CheerMynx blinked at the disrupting Pennites as they exited past her, frowning slightly in confusion as she ventured further into the room and saw Wyvern's entangled state. Tilting her head, the cheerline took the tootsie pop she'd been sucking out of her mouth.

 

"Wyvie? What happened?"

"CheerMynx!" Wyvern looked both mortified and relieved at the cheerline's arrival. "It'sss really not what it looksss like!"

"I like thought this week was the innocent week?" CheerMynx's frown deepened as she took in the tangled mess that was Wyvern's state.

 

True to her words, CheerMynx was dressed like the leading gal in a 1950s afterschool special, complete with chaste blouse and skirt, a ribbon holding her hair in a ponytail, and the afforementioned tootsie pop. Her cerbihuahua had a matching bow around each of its necks - blue for the boys and pink for the girl, of course.

 

Wyvern stopped long enough in his struggling to take in this effect. Truth be told, it was a very sincere attempt by the cheerline to fit the genre. And yet it was almost too innocent to be taken seriously. Especially as there was something about the way that she sucked on the tootsie pop...

 

Shaking his head to clear it, Wyvern swallowed the remnants of his pride and whined.

"Jusst get me outta here!"

 

Stifling a giggle, CheerMynx flounced over to Wyvern.

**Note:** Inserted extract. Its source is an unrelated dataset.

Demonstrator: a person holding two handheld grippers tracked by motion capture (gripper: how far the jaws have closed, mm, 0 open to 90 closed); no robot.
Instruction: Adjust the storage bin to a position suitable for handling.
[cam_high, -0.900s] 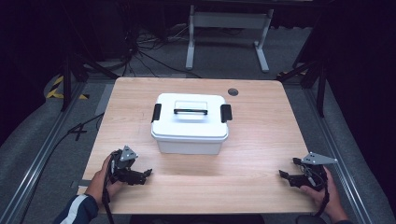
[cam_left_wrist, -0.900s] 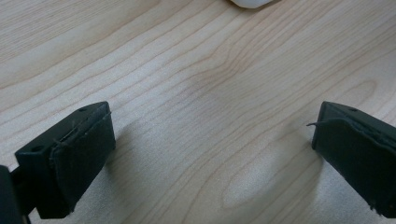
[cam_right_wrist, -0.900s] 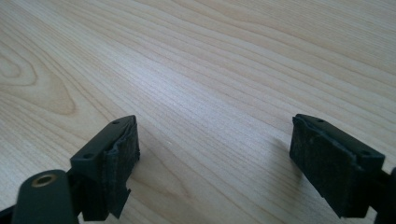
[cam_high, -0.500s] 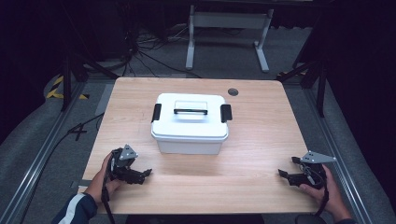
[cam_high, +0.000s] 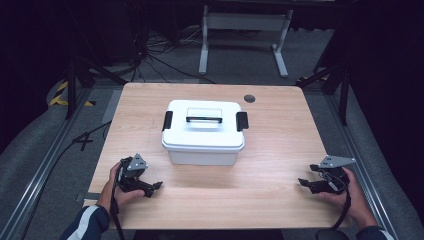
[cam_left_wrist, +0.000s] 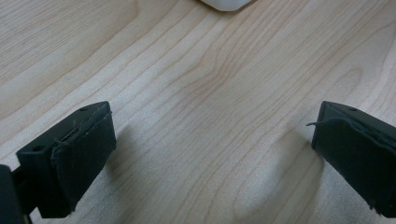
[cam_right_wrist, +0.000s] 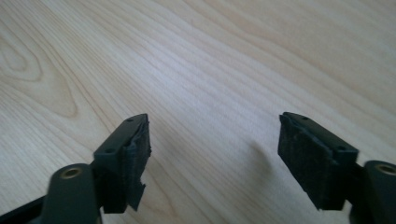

"Like, sure! Just mind Cerby for me?"

Sticking the tootsie pop back in me mouth, the cheerline placed the cerbihuahua right in front of Wyvern and began to work on freeing the Almost Dragon, oblivious to the puppy's growling as she hummed to herself.

Posted

"R-really though CheerMynx, Patrick n' Harmony had nothing to do with thissss..." Wyvern struck a nervous grin, only to go bug-eyed as the cheerline mounted herself onto the bed, spreading her legs as far as her chaste skirt allowed in order to kneel over Wyvern and un-bond his wrist-laces from her bed post. The act of kindness left the overgrown lizard somewhat in awe of the way that the cheerline's layered blouse failed to hide her shapely form. He rasped in excitement and stammered for a moment, his wings twitching giddily in spite of themselves. "N-n-n-n-not th-that I h-h-had other p-p-p-plans with it or anyhing, uhhhh..."

 

"Oh?" CheerMynx glanced down at Wyvern with an expression befitting of her chaste outfit, rolling her tongue around the edges of the tootsie pop in an all too innocent manner. "Not even, like, any family friendly ones?"

 

"Uhhhhm..." Wyvern's forked tongue rolled out in spite of himself, only to quickly get sucked back into his mouth. "W-w-well, d-did you have anything in mind?"

 

"Ohmigawd SURE!" CheerMynx undid the remainder of Wyvern's wrist bonds in a flash, her tone completely changing. She quickly tapped Wyvern on the horn. "TAG, you're it!"

 

CheerMynx giggled and bounced off of the bed, leaving Wyvern helpless to chase after her given his laced ankles. The overgrown lizard raised a claw to protest, only to watch the cheerline crunch down on the remainder of her tootsie pop just as the cerbihuahua decided to connect its teeth to Wyv's nether regions...

 

The screams that followed were hardly family friendly.